Instructions to follow: The lines to return are those from the line holding "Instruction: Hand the" through the last line of the entries below, both included, written exactly and without pictures.

### Exercise data

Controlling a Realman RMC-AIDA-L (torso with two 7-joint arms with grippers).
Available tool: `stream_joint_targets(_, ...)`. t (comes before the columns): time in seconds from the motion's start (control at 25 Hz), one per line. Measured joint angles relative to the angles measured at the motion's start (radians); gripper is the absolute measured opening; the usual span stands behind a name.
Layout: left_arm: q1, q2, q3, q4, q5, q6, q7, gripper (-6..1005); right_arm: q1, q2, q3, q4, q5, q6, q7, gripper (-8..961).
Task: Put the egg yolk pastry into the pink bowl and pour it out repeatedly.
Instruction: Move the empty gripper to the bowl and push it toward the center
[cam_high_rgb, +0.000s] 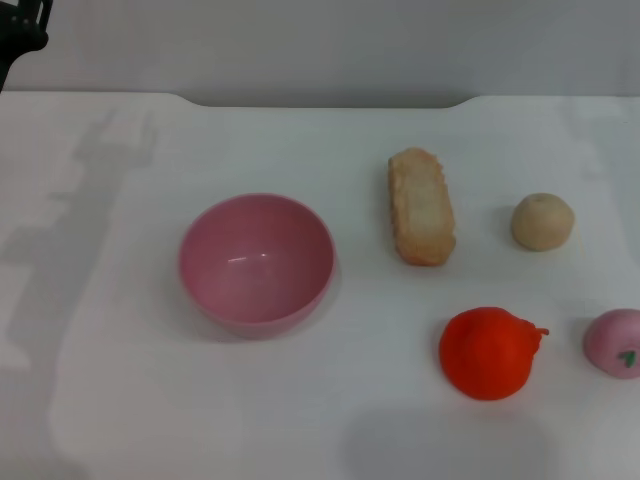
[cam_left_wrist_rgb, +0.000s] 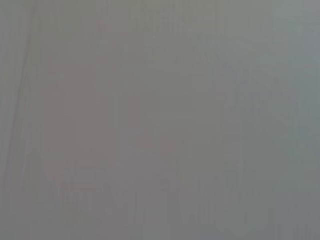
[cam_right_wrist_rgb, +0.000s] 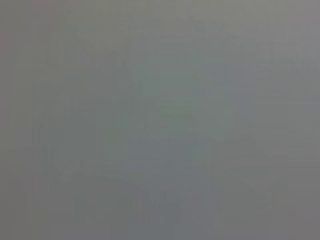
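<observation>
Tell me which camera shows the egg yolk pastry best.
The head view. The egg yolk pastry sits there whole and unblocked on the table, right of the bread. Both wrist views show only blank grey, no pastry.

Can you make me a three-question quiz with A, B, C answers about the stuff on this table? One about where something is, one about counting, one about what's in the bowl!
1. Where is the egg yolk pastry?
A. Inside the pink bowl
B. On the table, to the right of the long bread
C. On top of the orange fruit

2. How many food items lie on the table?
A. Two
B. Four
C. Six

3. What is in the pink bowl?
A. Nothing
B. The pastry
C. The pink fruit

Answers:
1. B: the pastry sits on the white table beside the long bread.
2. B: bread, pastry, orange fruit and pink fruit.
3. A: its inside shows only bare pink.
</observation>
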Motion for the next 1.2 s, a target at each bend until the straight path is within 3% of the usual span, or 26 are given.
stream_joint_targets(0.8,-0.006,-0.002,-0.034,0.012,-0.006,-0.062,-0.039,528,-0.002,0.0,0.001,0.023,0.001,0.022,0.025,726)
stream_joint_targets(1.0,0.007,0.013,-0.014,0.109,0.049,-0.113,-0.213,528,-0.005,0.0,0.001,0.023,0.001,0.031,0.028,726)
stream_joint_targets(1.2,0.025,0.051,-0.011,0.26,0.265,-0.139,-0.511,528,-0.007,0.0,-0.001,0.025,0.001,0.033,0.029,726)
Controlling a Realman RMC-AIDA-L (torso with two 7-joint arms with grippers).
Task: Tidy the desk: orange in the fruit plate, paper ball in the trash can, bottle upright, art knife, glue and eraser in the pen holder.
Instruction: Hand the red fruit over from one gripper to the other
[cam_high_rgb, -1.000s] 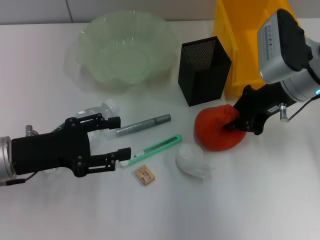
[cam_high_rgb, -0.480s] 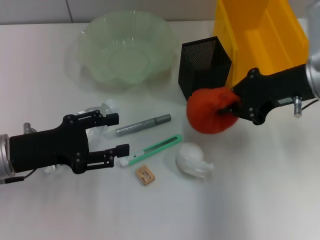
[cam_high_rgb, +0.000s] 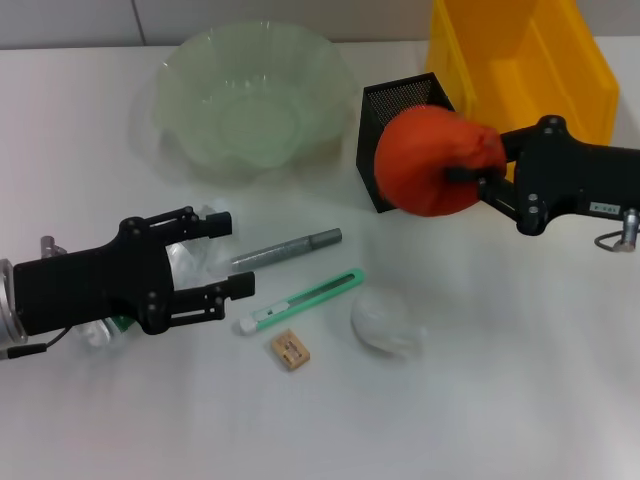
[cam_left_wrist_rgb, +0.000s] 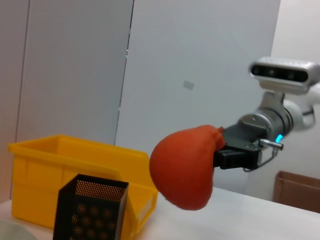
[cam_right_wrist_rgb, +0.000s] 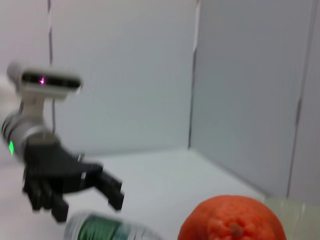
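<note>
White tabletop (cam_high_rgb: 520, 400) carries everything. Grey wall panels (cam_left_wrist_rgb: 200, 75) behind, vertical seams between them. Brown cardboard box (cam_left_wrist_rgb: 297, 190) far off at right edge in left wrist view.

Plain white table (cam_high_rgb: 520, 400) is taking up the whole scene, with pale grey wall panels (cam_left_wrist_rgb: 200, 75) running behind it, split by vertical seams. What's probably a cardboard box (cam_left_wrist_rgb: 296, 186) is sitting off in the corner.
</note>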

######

Response:
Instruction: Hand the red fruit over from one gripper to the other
[cam_high_rgb, -1.000s] 
[cam_high_rgb, -0.480s] 
[cam_high_rgb, +0.000s] 
[cam_left_wrist_rgb, +0.000s] 
[cam_right_wrist_rgb, +0.000s] 
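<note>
White tabletop (cam_high_rgb: 520, 400) carries everything. Grey wall panels (cam_left_wrist_rgb: 200, 75) behind, vertical seams between them. Brown cardboard box (cam_left_wrist_rgb: 297, 190) far off at right edge in left wrist view.

Plain white table (cam_high_rgb: 520, 400) is taking up the whole scene, with pale grey wall panels (cam_left_wrist_rgb: 200, 75) running behind it, split by vertical seams. What's probably a cardboard box (cam_left_wrist_rgb: 296, 186) is sitting off in the corner.
</note>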

This is the complete answer to the exercise.